Your answer must be an exact copy of the data, without any pictures.

*** Opening Exercise data ***

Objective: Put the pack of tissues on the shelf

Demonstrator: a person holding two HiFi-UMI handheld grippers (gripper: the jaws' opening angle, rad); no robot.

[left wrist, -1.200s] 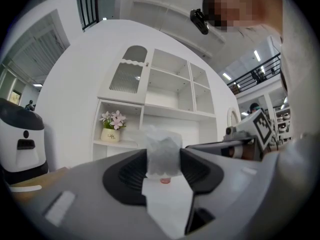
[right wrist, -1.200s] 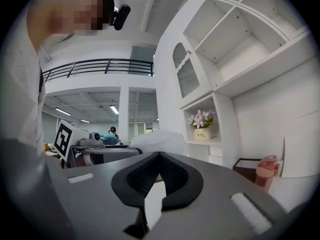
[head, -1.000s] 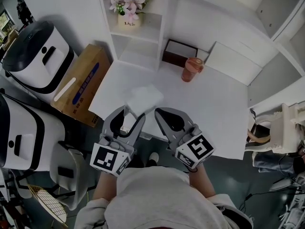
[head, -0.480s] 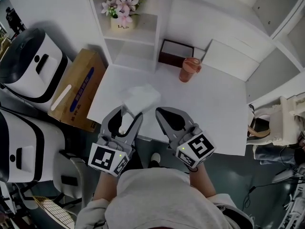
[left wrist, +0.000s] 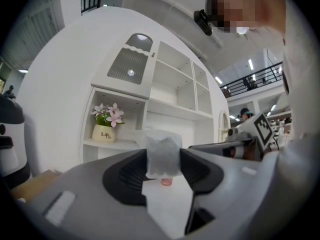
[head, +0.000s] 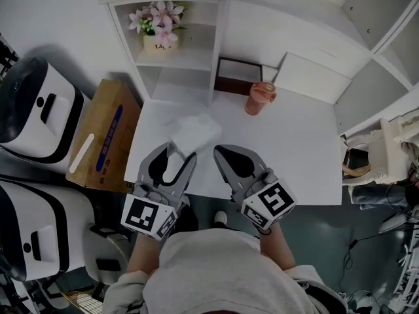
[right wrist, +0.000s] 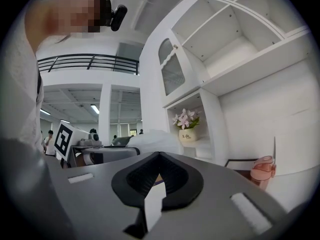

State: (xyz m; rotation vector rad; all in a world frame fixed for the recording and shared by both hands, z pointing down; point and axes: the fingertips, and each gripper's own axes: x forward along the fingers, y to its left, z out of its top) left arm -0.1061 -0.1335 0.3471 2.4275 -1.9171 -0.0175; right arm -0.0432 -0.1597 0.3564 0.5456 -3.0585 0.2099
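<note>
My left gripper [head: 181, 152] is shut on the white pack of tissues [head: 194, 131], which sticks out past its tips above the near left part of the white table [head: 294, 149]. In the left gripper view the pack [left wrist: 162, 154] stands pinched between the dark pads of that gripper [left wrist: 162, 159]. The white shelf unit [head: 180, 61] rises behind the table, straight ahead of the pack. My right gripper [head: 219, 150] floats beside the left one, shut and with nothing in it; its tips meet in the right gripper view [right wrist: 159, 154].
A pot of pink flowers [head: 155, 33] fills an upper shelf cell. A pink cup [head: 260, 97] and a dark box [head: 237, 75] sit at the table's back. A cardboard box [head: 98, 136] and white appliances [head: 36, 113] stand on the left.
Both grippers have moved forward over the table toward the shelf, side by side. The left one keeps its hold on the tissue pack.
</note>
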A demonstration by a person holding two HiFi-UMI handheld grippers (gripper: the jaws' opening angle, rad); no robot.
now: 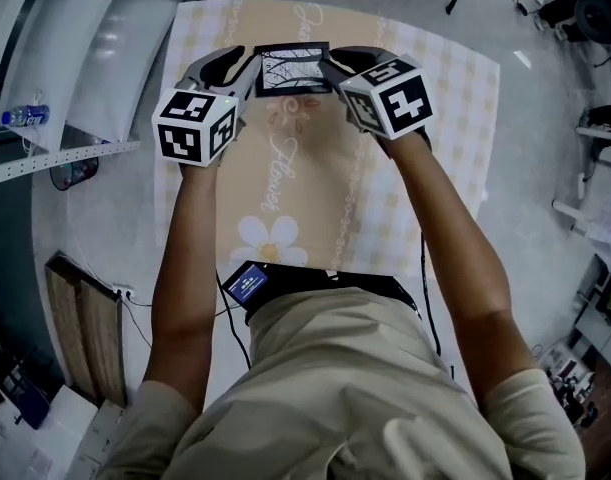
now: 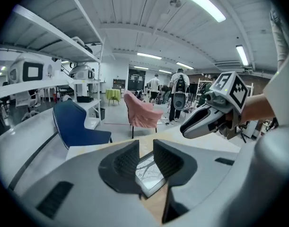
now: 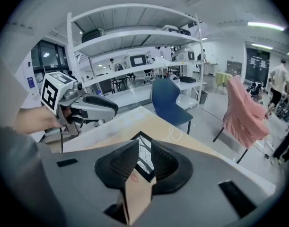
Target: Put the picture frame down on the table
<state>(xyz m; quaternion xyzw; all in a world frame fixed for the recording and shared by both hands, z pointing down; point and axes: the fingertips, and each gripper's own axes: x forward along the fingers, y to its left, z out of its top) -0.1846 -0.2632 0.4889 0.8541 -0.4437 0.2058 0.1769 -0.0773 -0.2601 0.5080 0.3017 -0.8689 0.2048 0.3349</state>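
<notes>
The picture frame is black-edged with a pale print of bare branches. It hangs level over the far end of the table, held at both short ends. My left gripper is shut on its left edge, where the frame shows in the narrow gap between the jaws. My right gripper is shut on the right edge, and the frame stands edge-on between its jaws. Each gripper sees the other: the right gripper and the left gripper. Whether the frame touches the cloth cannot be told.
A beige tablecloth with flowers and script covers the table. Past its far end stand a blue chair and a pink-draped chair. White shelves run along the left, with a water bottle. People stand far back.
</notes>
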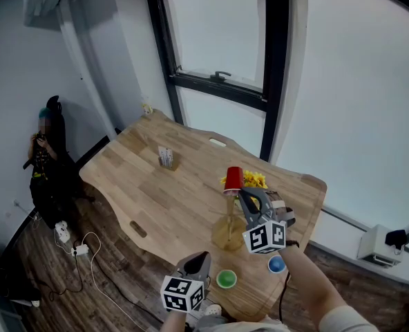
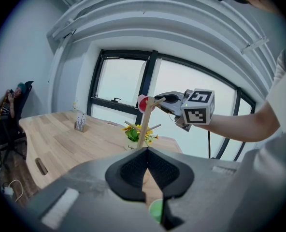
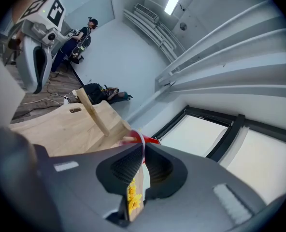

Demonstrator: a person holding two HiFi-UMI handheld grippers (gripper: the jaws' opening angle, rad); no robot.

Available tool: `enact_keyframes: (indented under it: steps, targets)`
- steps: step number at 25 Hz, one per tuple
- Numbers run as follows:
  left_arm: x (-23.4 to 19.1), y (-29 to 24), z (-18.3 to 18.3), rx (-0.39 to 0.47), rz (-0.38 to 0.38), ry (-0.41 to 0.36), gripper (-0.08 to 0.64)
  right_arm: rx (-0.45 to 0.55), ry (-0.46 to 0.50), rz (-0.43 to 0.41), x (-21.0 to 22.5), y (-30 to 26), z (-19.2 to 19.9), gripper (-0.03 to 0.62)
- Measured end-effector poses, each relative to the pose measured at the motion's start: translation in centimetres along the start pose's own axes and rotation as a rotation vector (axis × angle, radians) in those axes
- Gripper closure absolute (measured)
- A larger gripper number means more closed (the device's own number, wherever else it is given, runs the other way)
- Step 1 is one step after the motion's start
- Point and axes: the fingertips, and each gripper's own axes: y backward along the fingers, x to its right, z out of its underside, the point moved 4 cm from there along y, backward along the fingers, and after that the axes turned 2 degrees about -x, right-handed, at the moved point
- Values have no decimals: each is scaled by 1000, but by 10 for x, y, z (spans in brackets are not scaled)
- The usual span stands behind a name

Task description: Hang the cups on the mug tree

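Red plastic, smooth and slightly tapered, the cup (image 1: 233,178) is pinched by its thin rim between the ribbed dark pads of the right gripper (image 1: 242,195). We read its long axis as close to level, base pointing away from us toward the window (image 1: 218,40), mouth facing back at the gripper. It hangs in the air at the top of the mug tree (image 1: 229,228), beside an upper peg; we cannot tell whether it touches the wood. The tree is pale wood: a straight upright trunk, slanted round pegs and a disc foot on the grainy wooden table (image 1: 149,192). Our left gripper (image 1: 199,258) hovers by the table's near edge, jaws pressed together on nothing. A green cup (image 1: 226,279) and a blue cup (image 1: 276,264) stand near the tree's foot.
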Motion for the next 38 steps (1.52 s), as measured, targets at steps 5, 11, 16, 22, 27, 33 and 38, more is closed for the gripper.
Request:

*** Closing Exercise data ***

# Expected answer
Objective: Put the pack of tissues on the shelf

Demonstrator: a person holding two HiFi-UMI handheld grippers (gripper: the jaws' opening angle, rad); no robot.

[left wrist, -1.200s] 
[right wrist, -1.200s] 
[head, -1.000s] 
[head, -0.480s] 
[left wrist, +0.000s] 
[head, +0.000s] 
[right wrist, +0.000s] 

State: (xyz m; rotation vector rad; all in a world frame fixed for the recording and shared by both hands, z pointing down; point and axes: the fingertips, and each gripper's own axes: x forward along the fingers, y to its left, z out of its top) left arm -0.1061 -0.1335 0.3471 2.4275 -1.9171 -0.0175; right arm -0.0432 -0.1597 0.3564 0.5456 -3.0585 0.2099
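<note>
My left gripper [head: 181, 152] is shut on the white pack of tissues [head: 194, 131], which sticks out past its tips above the near left part of the white table [head: 294, 149]. In the left gripper view the pack [left wrist: 162, 154] stands pinched between the dark pads of that gripper [left wrist: 162, 159]. The white shelf unit [head: 180, 61] rises behind the table, straight ahead of the pack. My right gripper [head: 219, 150] floats beside the left one, shut and with nothing in it; its tips meet in the right gripper view [right wrist: 159, 154].
A pot of pink flowers [head: 155, 33] fills an upper shelf cell. A pink cup [head: 260, 97] and a dark box [head: 237, 75] sit at the table's back. A cardboard box [head: 98, 136] and white appliances [head: 36, 113] stand on the left.
Both grippers have moved forward over the table toward the shelf, side by side. The left one keeps its hold on the tissue pack.
</note>
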A demonstration by a person holding two HiFi-UMI handheld grippers (gripper: the jaws' opening angle, rad); no robot.
now: 
now: 
now: 
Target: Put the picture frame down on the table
<state>(xyz m; quaternion xyzw; all in a world frame fixed for the recording and shared by both hands, z pointing down; point and axes: the fingertips, and each gripper's own axes: x forward along the fingers, y to its left, z out of its top) -0.1846 -0.2632 0.4889 0.8541 -0.4437 0.2058 0.1769 -0.0773 -0.2601 0.5080 0.3017 -0.8689 0.2048 0.3349</state>
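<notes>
The picture frame is black-edged with a pale print of bare branches. It hangs level over the far end of the table, held at both short ends. My left gripper is shut on its left edge, where the frame shows in the narrow gap between the jaws. My right gripper is shut on the right edge, and the frame stands edge-on between its jaws. Each gripper sees the other: the right gripper and the left gripper. Whether the frame touches the cloth cannot be told.
A beige tablecloth with flowers and script covers the table. Past its far end stand a blue chair and a pink-draped chair. White shelves run along the left, with a water bottle. People stand far back.
</notes>
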
Demonstrator: a person holding two HiFi-UMI handheld grippers (gripper: the jaws' opening angle, rad); no robot.

Available tool: `enact_keyframes: (indented under it: steps, targets)`
- steps: step number at 25 Hz, one per tuple
- Numbers run as follows:
  left_arm: x (-23.4 to 19.1), y (-29 to 24), z (-18.3 to 18.3), rx (-0.39 to 0.47), rz (-0.38 to 0.38), ry (-0.41 to 0.36), gripper (-0.08 to 0.64)
  right_arm: rx (-0.45 to 0.55), ry (-0.46 to 0.50), rz (-0.43 to 0.41), x (-21.0 to 22.5), y (-30 to 26), z (-19.2 to 19.9), gripper (-0.03 to 0.62)
- Measured end-effector poses, each relative to the pose measured at the motion's start: translation in centimetres along the start pose's own axes and rotation as a rotation vector (axis × angle, radians) in those axes
- Gripper closure absolute (measured)
- A larger gripper number means more closed (the device's own number, wherever else it is given, runs the other way)
- Step 1 is one step after the motion's start
- Point and axes: the fingertips, and each gripper's own axes: y backward along the fingers, x to its right, z out of its underside, the point moved 4 cm from there along y, backward along the fingers, and after that the axes turned 2 degrees about -x, right-handed, at the moved point
- Values have no decimals: each is scaled by 1000, but by 10 for x, y, z (spans in brackets are not scaled)
- The usual span stands behind a name

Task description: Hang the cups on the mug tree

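Red plastic, smooth and slightly tapered, the cup (image 1: 233,178) is pinched by its thin rim between the ribbed dark pads of the right gripper (image 1: 242,195). We read its long axis as close to level, base pointing away from us toward the window (image 1: 218,40), mouth facing back at the gripper. It hangs in the air at the top of the mug tree (image 1: 229,228), beside an upper peg; we cannot tell whether it touches the wood. The tree is pale wood: a straight upright trunk, slanted round pegs and a disc foot on the grainy wooden table (image 1: 149,192). Our left gripper (image 1: 199,258) hovers by the table's near edge, jaws pressed together on nothing. A green cup (image 1: 226,279) and a blue cup (image 1: 276,264) stand near the tree's foot.
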Motion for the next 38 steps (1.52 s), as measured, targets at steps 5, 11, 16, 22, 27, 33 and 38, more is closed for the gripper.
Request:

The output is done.